Il Teatro La Fenice accoglie il balletto Romeo e Giulietta di John Neumeier, un debutto che conferma il lungo legame di amicizia tra il celebre Hamburg Ballet e lo storico palcoscenico veneziano.
Il nostro Romeo e Giulietta inizia nel 1935, quando Sergej Prokof’ev lo compone. La prima al Bol’soj salta, i danzatori ritengono troppo difficile questa musica innovativa e apparentemente spigolosa. Tra i critici, ahimè, anche Pasternak. Viene proposto, quasi in sordina, nel 1938 a Brno in Cecoslovacchia, ma la successiva ripresa al teatro Kirov, oggi Mariinskij, a San Pietroburgo è un successo. Merito anche della prima ballerina Galina Ulanova, dell’interpretazione della quale abbiamo la testimonianza storica in una pellicola del 1954. Perché, importante annotazione, questo balletto è una pièce teatrale ballata. Facciamo attenzione all’apparire di Giulietta, ancora bambina che si muove velocissima, leggera come una piuma, piccoli passi a mezza punta con la musica in una tonalità maggiore solare con passaggi virtuosissimi, o, ancora, l’incontro tra Capuleti e Montecchi con una danza ritmata, che richiama il potere, le armi, la forza, una sorta di sarabanda riscritta con accordi innovativi, quasi jazzistici.
La musica combina in modo sorprendente vari elementi stilistici, dal canto gregoriano, alla musica romantica, da ritmi latino americani (Mercuzio) al ragtime. Va colta, seconda annotazione, la ricerca di affidare ad ogni personaggio principale un proprio leit motiv. I danzatori sono costretti ad abbandonare i passi standard del balletto per rappresentare una situazione teatrale.
Il primo coreografo Lavrovsky lavorò molto sull’aspetto scenico, all’Hermitage studiò i pittori italiani rinascimentali. Le principali coreografie non hanno tradito i principi ispiratori fondamentali, salvo mettere in secondo piano il tema delle istanze sociali, caro al regime sovietico di allora, per far prevalere la passione amorosa e il dramma dei protagonisti. Storiche le coreografie di John Cranko, anche a Venezia al Teatro Verde nel 1958 con Carla Fracci, di Kenneth MacMillan nel 1965 con Margot Fonteyn e Rudolf Nureyev, poi dello stesso Nureyev, che fece impazzire il pubblico della Scala con Carla Fracci nel 1980.

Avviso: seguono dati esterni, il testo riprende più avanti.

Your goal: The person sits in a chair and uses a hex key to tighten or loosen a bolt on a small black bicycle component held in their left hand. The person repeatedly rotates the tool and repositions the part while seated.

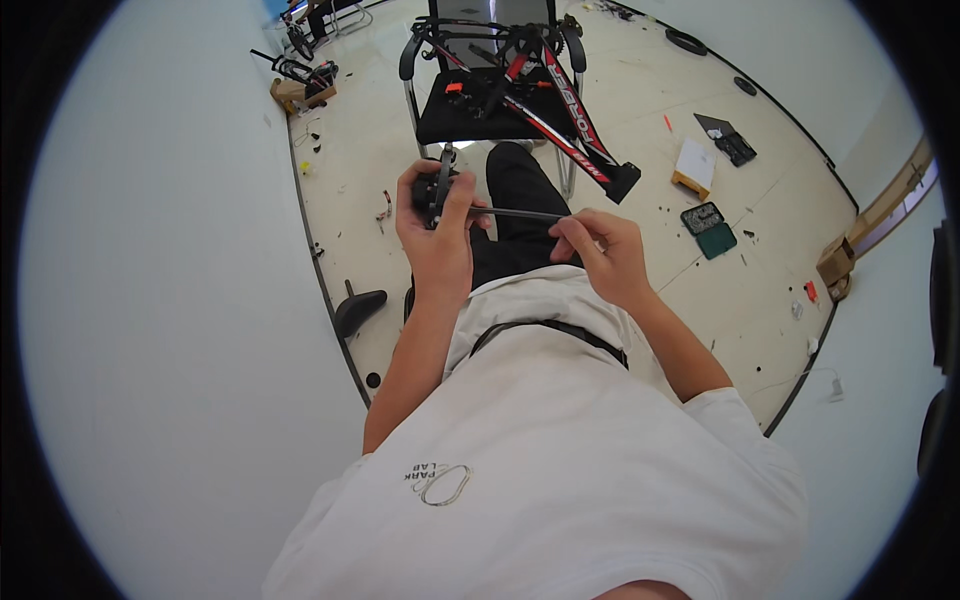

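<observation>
My left hand (pixel 440 245) is closed around a dark bicycle part (pixel 424 197) with a narrow arm standing up from it; it looks like a crank arm with a pedal, though the fingers cover much of it. A slim dark metal rod (pixel 520 212) runs sideways from that part to my right hand (pixel 608 255). Thumb and fingers of the right hand pinch the rod's far end. Where the rod meets the part is hidden behind my left fingers. Both hands are above my lap, in front of the chair.
A red, black and white bicycle frame (pixel 570 100) lies across a black chair (pixel 440 118) ahead. On the floor at right are an open green tool case (pixel 715 238), a white box (pixel 693 165) and a black case (pixel 735 148). A saddle (pixel 360 312) lies left by the wall.
</observation>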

John Neumeier è uno degli ultimi eredi della tradizione classica, ballerino solista a Stoccarda con Cranko, poi a Francoforte sino al 1973. É qui che nel 1971 crea la prima coreografia di Romeo e Giulietta, poi approda alla direzione dell’Hamburg Ballet che guida ininterrottamente sino ad ora.
La sua attuale versione, in scena al Teatro La Fenice dal 15 al 19 gennaio, coniuga tutti gli aspetti classici arricchendoli con un sapiente uso delle luci e costumi che talvolta lasciano la foggia storica per meravigliosi e significativi bianchi e neri o chiazze di rosso scarlatto. Non dimentica certo il carattere teatrale dei personaggi, lo spettacolo coreutico mantiene un forte impatto scenico. È sua questa definizione di danza: «È un’arte speciale, immagini senza parole e, grazie all’alchimia che si crea tra coreografo e ballerino, ballerino e spettatore, suscita una emozione che rivela la parte più nascosta di noi e la nostra più comune appartenenza al genere umano».
Se potessi incontrare John Neumeier mi piacerebbe chiedergli quale è il suo film preferito, e sono sicuro che mi citerebbe West Side Story.